Бойд глубоко вздохнул и поправил немного перекосившийся килт. Его взгляд непроизвольно фиксировал все, что происходило вокруг. И всех – рассмотрев публику повнимательней, Шотландец внезапно почувствовал себя ряженым клоуном. Не нужно было надевать килт, не в этот раз. В этой компании он выглядел смешно в своей клетчатой юбке. Только никто из одетых очень просто, хотя и довольно дорого, верхолазов не смеялся. Один лишь Мортенс был облачен в идеально сидящий на нем темно-серый костюм и настоящую французскую сорочку нежно-розового цвета. Правда, галстук, который, по всей видимости, присутствовал с утра на шее хозяина, мертвой змеей болтался на спинке высокого антикварного стула, стоявшего во главе стола со стороны окна.
– Господин Койман, – кивнул Бойд, приветствуя собравшихся, – господа, директор Мортенс…
Черт возьми, как же тяжело начать. Речь, заготовленная больше месяца назад, много раз правленная Лохланом Флеттом, заученная наизусть и загруженная в «балалайку», откуда прямо сейчас транслировалась на глазной наноэкран, теперь казалась какой-то глупой, очень пафосной и малоосмысленной. Опять Лохлан! Куда ни глянь, за что ни возьмись в этой операции, везде можно найти следы профессора Флетта. Того самого, который исчез около месяца назад.
Того самого, напомнил себе Бойд, которого он видел всего несколько минут назад на Лейт-стрит. Того самого, что прыснул чем-то ему в лицо.
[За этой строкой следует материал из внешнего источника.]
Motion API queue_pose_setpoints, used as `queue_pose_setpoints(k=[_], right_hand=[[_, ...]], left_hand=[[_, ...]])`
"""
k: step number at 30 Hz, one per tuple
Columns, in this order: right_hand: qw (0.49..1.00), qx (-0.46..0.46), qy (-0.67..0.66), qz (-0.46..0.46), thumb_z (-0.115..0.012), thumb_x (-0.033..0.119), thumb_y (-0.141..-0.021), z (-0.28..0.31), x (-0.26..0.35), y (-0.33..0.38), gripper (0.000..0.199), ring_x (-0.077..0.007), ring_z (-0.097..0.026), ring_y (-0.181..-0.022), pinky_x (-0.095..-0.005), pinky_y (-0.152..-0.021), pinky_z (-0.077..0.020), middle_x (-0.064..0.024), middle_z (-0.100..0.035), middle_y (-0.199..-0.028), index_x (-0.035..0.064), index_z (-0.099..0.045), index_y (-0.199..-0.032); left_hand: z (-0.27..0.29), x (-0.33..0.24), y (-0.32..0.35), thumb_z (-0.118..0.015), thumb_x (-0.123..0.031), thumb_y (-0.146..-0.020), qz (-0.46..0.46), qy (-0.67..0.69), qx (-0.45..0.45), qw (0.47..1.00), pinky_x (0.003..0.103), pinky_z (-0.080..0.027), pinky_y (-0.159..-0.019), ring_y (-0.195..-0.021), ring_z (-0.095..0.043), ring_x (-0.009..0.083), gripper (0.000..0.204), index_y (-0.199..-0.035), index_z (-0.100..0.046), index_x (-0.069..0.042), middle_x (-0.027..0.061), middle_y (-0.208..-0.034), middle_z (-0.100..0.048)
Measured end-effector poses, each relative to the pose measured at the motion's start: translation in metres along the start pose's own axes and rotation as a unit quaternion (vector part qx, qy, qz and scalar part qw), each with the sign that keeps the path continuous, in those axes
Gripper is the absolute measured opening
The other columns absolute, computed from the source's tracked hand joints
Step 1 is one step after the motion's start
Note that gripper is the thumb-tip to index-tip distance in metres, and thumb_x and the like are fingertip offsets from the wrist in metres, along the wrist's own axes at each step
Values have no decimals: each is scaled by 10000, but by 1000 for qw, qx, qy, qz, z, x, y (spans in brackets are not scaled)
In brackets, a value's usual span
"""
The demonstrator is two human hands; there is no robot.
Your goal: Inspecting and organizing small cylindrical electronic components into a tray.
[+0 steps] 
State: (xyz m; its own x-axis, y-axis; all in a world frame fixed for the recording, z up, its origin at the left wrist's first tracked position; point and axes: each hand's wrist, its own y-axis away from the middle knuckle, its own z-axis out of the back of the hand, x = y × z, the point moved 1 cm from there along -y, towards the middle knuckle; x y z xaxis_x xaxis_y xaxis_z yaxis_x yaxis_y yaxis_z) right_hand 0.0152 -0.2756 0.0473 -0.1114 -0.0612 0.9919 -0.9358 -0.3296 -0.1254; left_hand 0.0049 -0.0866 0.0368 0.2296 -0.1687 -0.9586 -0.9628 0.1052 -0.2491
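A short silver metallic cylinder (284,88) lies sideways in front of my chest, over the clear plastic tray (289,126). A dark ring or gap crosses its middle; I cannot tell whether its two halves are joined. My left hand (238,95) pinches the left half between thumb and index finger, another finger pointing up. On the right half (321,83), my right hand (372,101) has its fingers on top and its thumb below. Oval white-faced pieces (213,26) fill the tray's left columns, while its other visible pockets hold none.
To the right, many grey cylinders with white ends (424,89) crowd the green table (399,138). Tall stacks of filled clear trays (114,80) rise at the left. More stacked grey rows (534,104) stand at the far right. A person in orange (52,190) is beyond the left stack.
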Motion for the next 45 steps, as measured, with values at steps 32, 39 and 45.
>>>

Или все же это был не Лохлан – мало ли рыжих людей в Эдинбурге?
Не о том он думает. Верхолазы ждут, Мортенс ждет, ждет его клан.
И все же, что делать с речью? Бойд упер указательный палец в гладкую полированную столешницу и резко прочертил полоску по направлению вниз. Текст, полупрозрачными буквами маячивший перед глазами, прокрутился до самого конца и замер на последней фразе. Это как раз то, что нужно, а подробности вполне можно опустить.
– С этого момента власть в Анклаве берет на себя клан Бойд под моим личным управлением. Хочу заверить всех собравшихся здесь уважаемых людей, что мы всецело открыты и готовы к плодотворному сотрудничеству.